RFQ-Formulierung, die Rohrsubstitution verhindert

Die häufigste OEM-Rohrsubstitution ist der Versand von 45# Kohlenstoffstahl mit dünnen Wänden anstelle von 30CrMnSi oder 42CrMo in Spec-Stärke. Die Kosteneinsparung für die Fabrik beträgt 20–30% der Bohrkronen-Gesamtkosten.

Diamantbohrkrone Ø132 mm × 450 mm, Nassbohren, Zielsubstrat C25–C35 Stahlbeton. Rohrkörper: nahtloser Stahl, Güte 30CrMnSi (bevorzugt) oder 42CrMo (akzeptables Äquivalent), Wandstärke mindestens 3,0 mm gemessen am dünnsten Punkt mit ±0,2 mm Toleranzband. Geschweißtes Rohr nicht akzeptiert. Top-Cap-zu-Rohr-Schweißung: vollumfängliche MIG- oder Laserschweißung, wasserdicht unter 5 bar Drucktest. Schaft-zu-Cap-Schweißung: vollumfängliche MIG-Schweißung mit 4 mm Mindest-Kehle. QC-Anforderungen: Materialzertifikat (MTR) für Rohrmaterial pro Produktionscharge; ein zerstörendes Querschnittsmuster pro Charge; Drucktestbericht an einer Bohrkrone pro Charge.

Diese Formulierung verschiebt die QC-Last auf den Lieferanten und schafft überprüfbare Annahmekriterien.

Zhonghuan-Perspektive

Das Rohr ist der am leisesten substituierte Teil einer OEM-Diamantbohrkrone. Es lebt unter den Segmenten und im Schaft-Schweißung, unsichtbar bei der Wareneingangsprüfung. Ein 45# Rohr mit 2,5 mm Wand sieht von außen identisch zu einem 30CrMnSi Rohr mit 3,0 mm Wand aus — bis zum ersten harten Job, wenn eines überlebt und das andere verdreht, leckt oder an der Segmentschweißung reißt.

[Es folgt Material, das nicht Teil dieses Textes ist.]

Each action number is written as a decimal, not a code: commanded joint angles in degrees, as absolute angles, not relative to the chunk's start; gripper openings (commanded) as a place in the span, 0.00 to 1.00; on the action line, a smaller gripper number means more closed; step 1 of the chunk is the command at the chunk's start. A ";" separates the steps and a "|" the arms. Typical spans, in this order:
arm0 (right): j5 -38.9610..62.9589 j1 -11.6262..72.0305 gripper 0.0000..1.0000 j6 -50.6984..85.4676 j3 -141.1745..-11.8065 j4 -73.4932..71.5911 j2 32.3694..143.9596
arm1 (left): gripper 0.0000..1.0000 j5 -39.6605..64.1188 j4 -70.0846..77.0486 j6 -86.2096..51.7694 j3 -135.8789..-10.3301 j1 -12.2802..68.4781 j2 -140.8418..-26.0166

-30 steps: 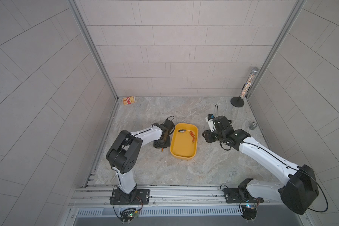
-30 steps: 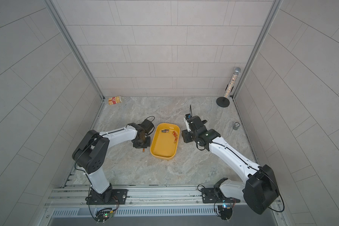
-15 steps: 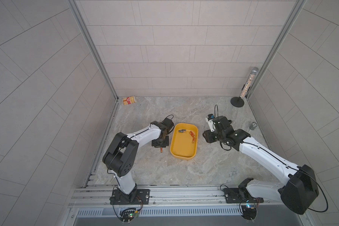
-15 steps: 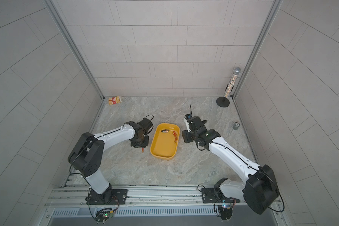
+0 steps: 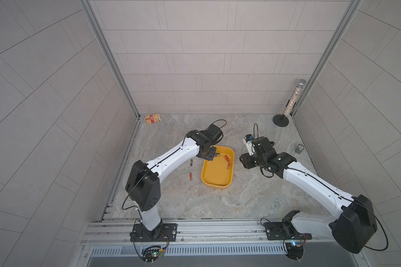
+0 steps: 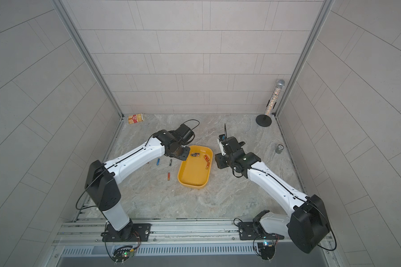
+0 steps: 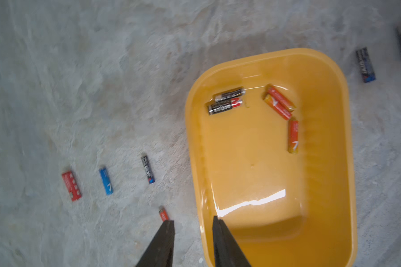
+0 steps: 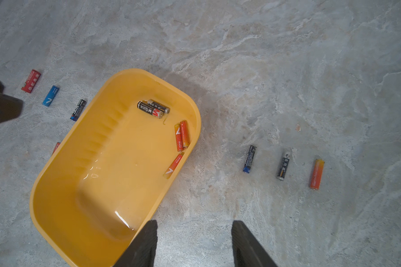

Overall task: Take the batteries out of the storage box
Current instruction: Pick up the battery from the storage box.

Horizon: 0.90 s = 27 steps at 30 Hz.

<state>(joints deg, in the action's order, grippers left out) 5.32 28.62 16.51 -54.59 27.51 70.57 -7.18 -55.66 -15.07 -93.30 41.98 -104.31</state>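
- Carton (image 5: 152,118), red and cream, lying in the far left corner of the marble floor (image 5: 195,203), well apart from all else.
- First floor row, left of the box: red battery (image 7: 71,186), blue battery (image 7: 106,181) and black battery (image 7: 148,169), parallel and apart. Nearer the base rail lies an orange-red battery (image 6: 168,176). The red one seems to lie under the left arm in both top views.
- Left gripper (image 7: 192,223): jaws parted with nothing between them, one finger above the floor and the other above the box's interior, straddling the rim.
- Storage box (image 5: 215,175): yellow, upright on the floor between the two grippers.
- Box contents, five batteries: black pair (image 7: 227,101), touching side by side; orange-red pair (image 7: 279,102), likewise touching; single orange-red cell (image 7: 293,136) just beside that pair, along the wall.
- Right gripper (image 8: 193,223): jaws spread wide and empty, above bare floor just beside the box's outer wall.
- Second floor row, on the side of the box away from the first, shown in the right wrist view only: blue-tipped black battery (image 8: 249,159), pale-tipped black battery (image 8: 283,166) and orange battery (image 8: 317,174), parallel and apart.
- Grey can (image 5: 300,148), near the right wall.
- Tube on a round stand (image 5: 294,101), in the far right corner.
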 commanded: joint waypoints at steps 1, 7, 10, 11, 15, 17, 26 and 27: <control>5.82 28.83 0.56 16.65 -55.90 27.34 70.59 | 0.35 -6.05 -63.70 -3.44 -101.80 43.72 -114.58; 4.56 28.83 0.56 16.80 -54.27 26.98 67.48 | 0.40 -6.47 -66.39 6.22 -114.26 44.82 -126.13; 3.75 28.85 0.56 16.15 -53.83 27.59 66.30 | 0.41 -8.10 -66.66 8.80 -118.03 44.74 -129.68; 3.57 28.88 0.56 15.93 -53.94 28.05 66.14 | 0.41 -8.55 -66.79 9.40 -118.86 44.74 -130.51; 2.52 28.76 0.56 15.21 -53.88 29.00 65.31 | 0.43 -9.92 -66.66 11.68 -121.60 44.48 -133.57; 2.16 28.79 0.56 15.08 -53.71 29.09 64.84 | 0.44 -10.41 -66.30 11.94 -122.40 44.19 -134.82; 0.68 28.76 0.56 14.45 -53.44 29.83 63.05 | 0.45 -10.54 -66.09 13.82 -125.73 42.74 -140.15; 0.70 28.75 0.56 14.42 -53.34 29.92 62.78 | 0.45 -10.85 -66.09 13.89 -126.02 42.56 -140.67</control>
<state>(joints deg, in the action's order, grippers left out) 2.15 28.60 15.14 -53.95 28.25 64.29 -9.69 -64.64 12.60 -124.20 43.11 -139.28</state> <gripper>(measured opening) 0.562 0.445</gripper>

Die Zhonghuan-Perspektive ist, dass die Rohrspezifikation in das Engineering-Sheet alongside Gewinde, Segment und Bindung geschrieben werden sollte, mit demselben Verifikationsrigor wie der Schweißtyp. Wir liefern Materialzertifikate pro Produktionscharge, dokumentieren Wandstärke an vier Umfangspunkten an jeder QC-Probe und drucktest Cap- und Schaft-Schweißungen vor Containerverladung.

Senden Sie Zhonghuan Ihren Zieldurchmesserbereich, das Substrat und das Kanalvolumen, und wir offerieren die Rohrspezifikation (Stahlgüte, Wandstärke, nahtlose Konstruktion, Schweißbedeckung) als dokumentierte Position — und liefern Materialzertifikat und Drucktestergebnisse vor jeder Containerverladung.